Correspondence
Bilateral retinal detachment in Seckel syndrome Seckel syndrome, a rare inherited disorder characterized by severe psychophysical deficiency and unique physiognomy, was first described by Seckel in 1960.1 The prevalence of this condition is lower than 1:1000000. It is inherited in an autosomal recessive manner. Owing to its typical features, such as high-grade dwarfism, bird-head profile, multiple skeletal and cortical malformations, and intellectual disability,2–5 Seckel syndrome is sometimes referred to as “bird-headed dwarfism.” Seckel syndrome is rarely associated with ocular findings. The sporadically reported ocular abnormalities include severe myopia and astigmatism, telecanthus, narrow palpebral fissures, wideset eyes with alternative strabismus, incomplete eyebrows, bilateral ptosis, microphthalmos, megalocornea, dislocation of lenses, glaucoma, and retinal abnormalities.6–9 We report 2 cases of female siblings with Seckel syndrome (Fig. 1) presenting ocular changes including cataract, lens subluxation, and chorioretinal degenerations, as well as retinal detachment.

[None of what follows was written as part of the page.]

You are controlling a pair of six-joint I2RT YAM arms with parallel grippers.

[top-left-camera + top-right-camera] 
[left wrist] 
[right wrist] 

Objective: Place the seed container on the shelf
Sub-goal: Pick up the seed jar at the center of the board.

PATIENT 1 A 22-year-old female was referred for ophthalmologic evaluation to the Outpatient Clinic of Wroclaw Medical University. Difficulties with performing everyday activities, suggesting that the patient did not see nearby objects including stairs and doors, were suddenly noticed by her mother. Physical abnormalities, apparent on initial examination, included incomplete eyebrows, epicanthus, and convergent strabismus of the right eye. It was not possible to assess visual acuity or refraction or to perform slit-lamp
examination. Eventually, we performed ophthalmic examination under general anaesthesia, finding bilateral cataract and proliferative vitreoretinopathy (PVR) with bilateral rhegmatogenous retinal detachment. On the basis of these findings, the patient was diagnosed with C3 grade rhegmatogenous retinal detachment with marked PVR. Surgical treatment addressed pathologic findings in both eyes: first the left eye (August 2010), and after 3 weeks the right eye (September 2010). The surgical procedure was the same for both eyes and consisted of 1-step phacoemulsification, combined with artificial lens implantation and pars plana vitrectomy with silicone oil (1000 centistoke viscosity) endotamponade. Vitreous surgery was performed with a 20-gauge, 3-port vitrectomy system. After central vitreous removal and epiretinal membrane peeling, the patient underwent 3601 vitreous base shaving under scleral depression to remove all vitreous traction on retinal tears and degeneration areas. Because of extensive chorioretinal degeneration in long, radial, retinal tears, the endolaser treatment and cryoapplication of the retina were performed in both eyes intraoperatively. Exchange of fluid–air and air–silicone oil (1000 centistoke viscosity) was conducted. Sclerotomies and conjunctiva were closed with sutures. Because of the severity of the condition and the patient’s self-aggressive behaviour, we decided to leave oil endotamponade in both eyes. Regular postoperative ophthalmologic follow-up found that the patient’s vision has been preserved. We were unable to make the final refraction; however, owing to silicone oil presence, this examination could have been unreliable. The most recent follow-up examination (April 2012), performed under general anaesthesia, found 14 mm Hg in the right eye and 10 mm Hg in the left eye, pseudophakia, pale optic nerve disc, narrow retinal vessels, no signs of retinal detachment, and numerous retinal laser scars and cryotherapy scars of the posterior pole. No symptoms of silicone oil emulsification or secondary glaucoma were noted.
PATIENT 2
Fig. 1 — Lateral view of the patient’s head.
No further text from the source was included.